Zombies horrify us because they are not They, the radically Other; they are both Us and You, with a humanity that revolts us due to the atrocious suspicion that we are a part of it. But furthermore, they frighten us as protagonists of the “Hypercalypse” of postmodern pandemics, the mass extinctions that occupy the whole planet as their theater of operations. In fiction, the Undead represent the epidemic noise that infests humanity’s state of health, the infective and viral manifestation of death in its return to life. Their planetary conquest anticipates and perhaps foretells a hecatombic, obsidional world. The Living who survive, besieged by hunters in sectarian islands, must re-kill the rebellious, risen Zombies, while they infect the living and revive them as Undead. Life resists death and the Undead assails life. Like a kamikaze, it advances toward its living adversary without fear of re-dying. The comprehensive result is the end of all forms of burial and a non-humanity, uncivil because unburied – as Vico would say. Consecrated, therefore, to the ghosts that devour their own flesh: necrophobia and necrophilia. In the techno-scientific simulation there already exists a diagnostic model of these paradoxical parasites, with calculated prognoses. To eradicate the infection requires quantifiable reductions in the number of Zombies: with swift and violent strikes, one might avoid the collapse of humanity, overcome by the new, extinct barbarians. It is, indeed, the Hypercalypse.
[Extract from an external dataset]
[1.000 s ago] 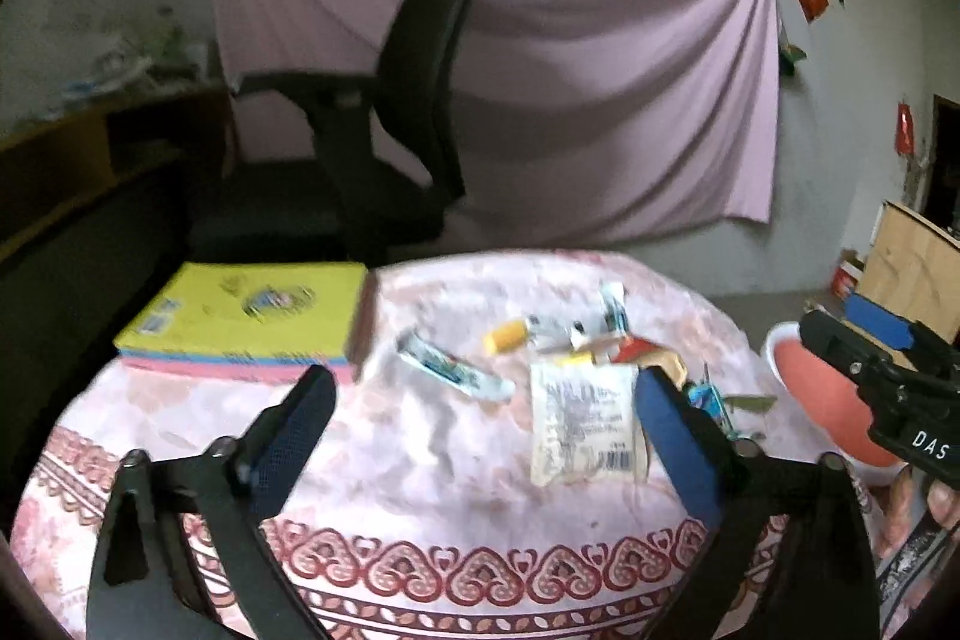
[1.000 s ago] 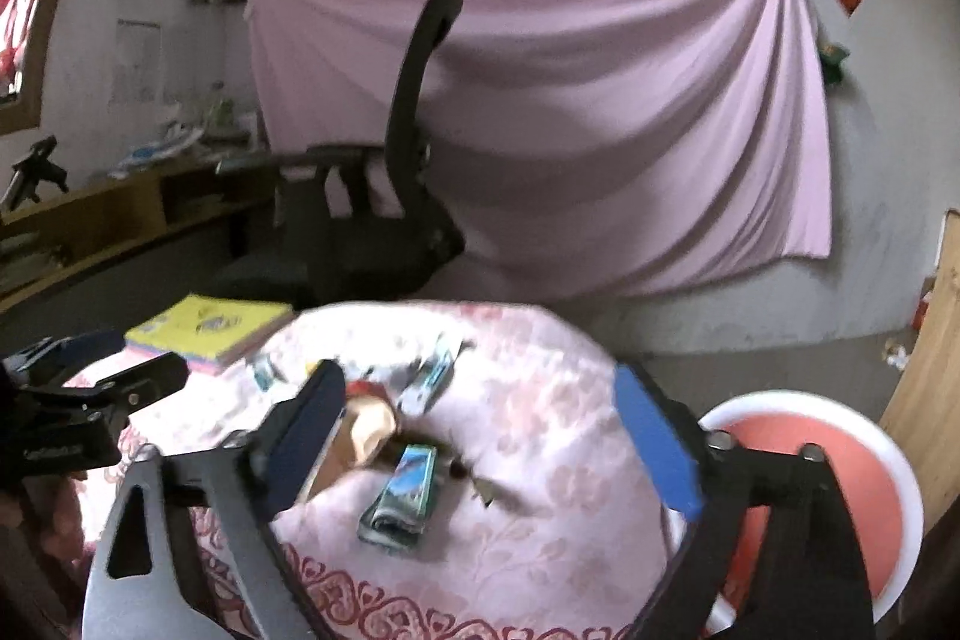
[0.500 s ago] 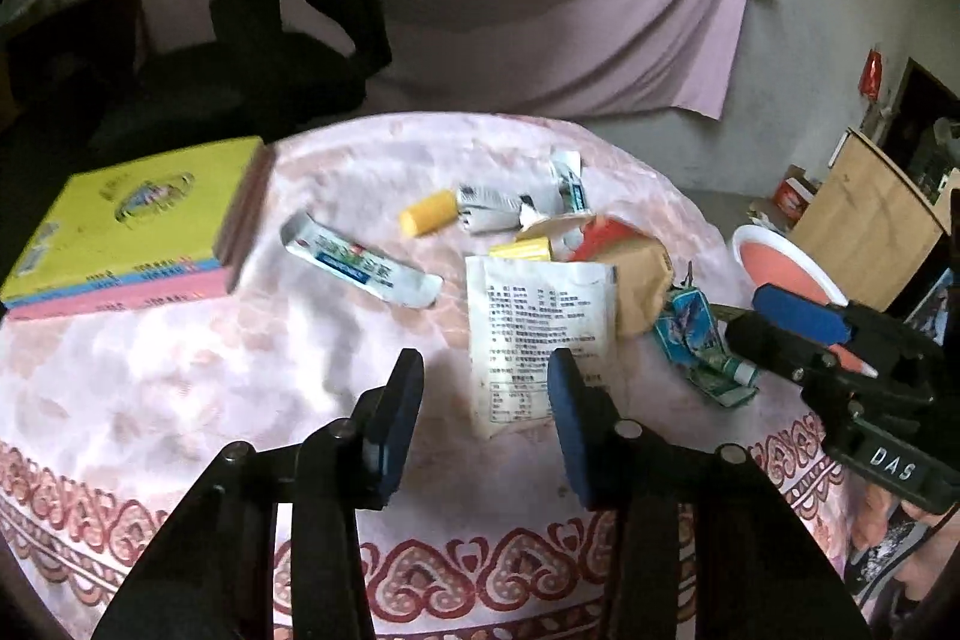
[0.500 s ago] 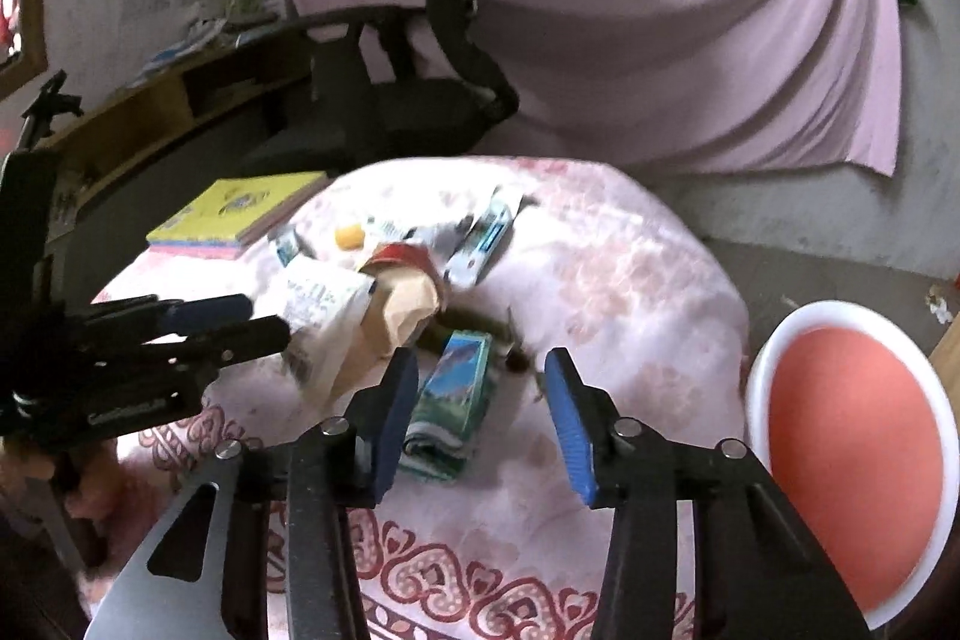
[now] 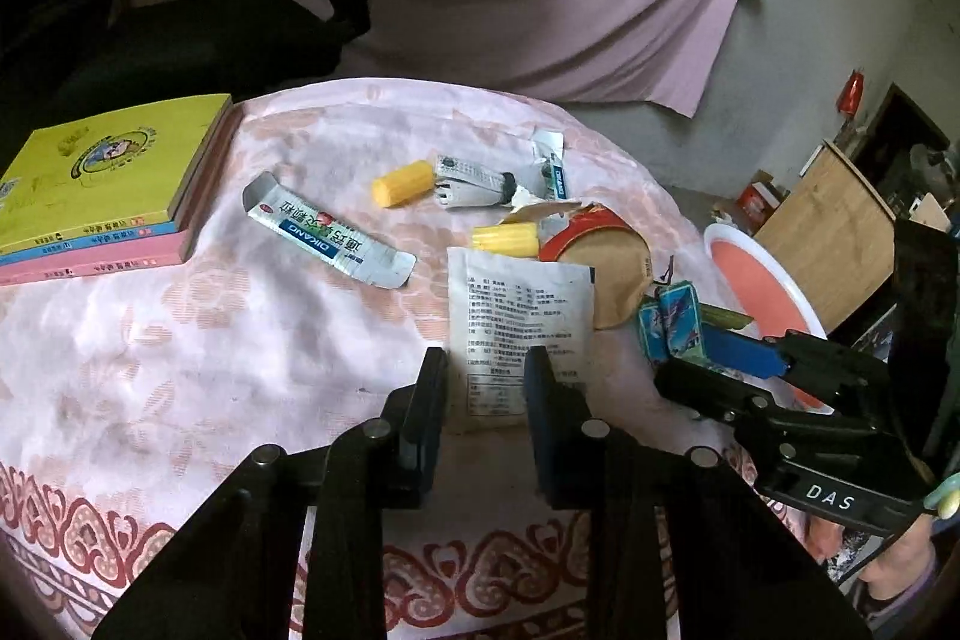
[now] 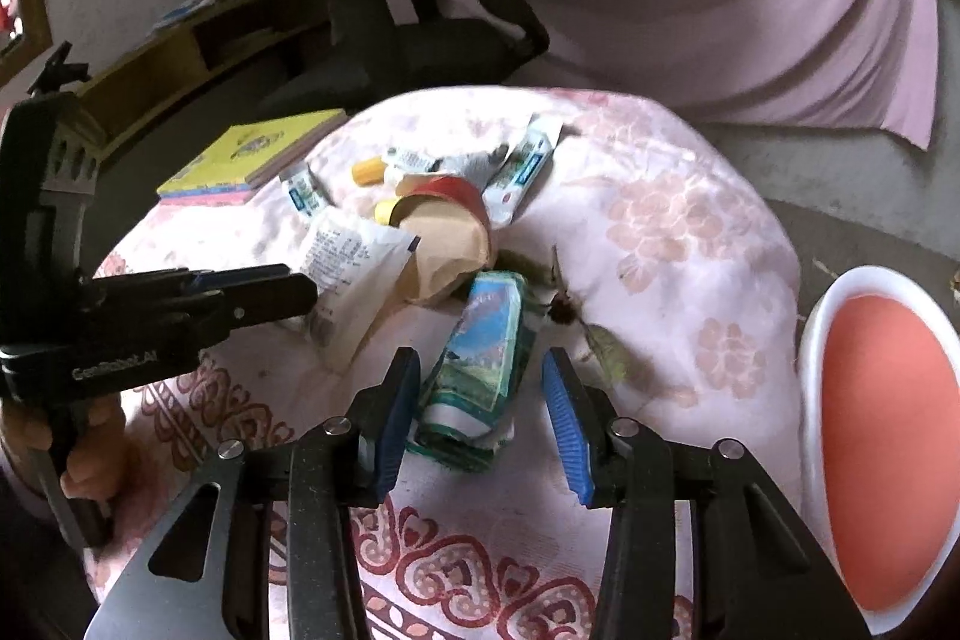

It is difficult, if not acrobatic, to correlate the brainless swarms of the monstrous imaginary with the whole of the socio-cultural collective, with the social history of technology and the idea of the human, but it is in the heart of our mythologies that the anti-behavior of the living provokes the contact with the dead. How to avoid, then, turnkey sociological solutions: the zombie as a social hieroglyph, “a symptom of cultural dissatisfaction and economic crisis” and other solecisms: desacralization and modernization, and so on? And yet, notwithstanding everything, what we are expecting etymologically from the Hypercalypse are revelations that respond to the most cogent questions about individual necrosis and collective narcosis. On the current status of the person, identity and belonging, rendered fluid by medicine: are patients in a deep coma—PVS, persistent vegetative state—still alive (almost-subjects) or undead (almost-objects)? Still. The biblical exigency that the dead bury the dead was an extraditionary precaution to impede the permanence of the deceased as unwieldy Ancestors. Ritually weeping to liberate, or at least clarify the future. Now the Undead, Lazaruses reawakened from unknown transcendences, add an inescapable “historical” interrogative to the present of the living: “How do we live with the experiences of the past? Without the pressure of planning for the future?!” In terms of contemporary presentism, are the living and the Undead not, perhaps, equivalent?
In the absence of answers, the decomposing, cannibal images of the Zombie will continue to trouble our dreams.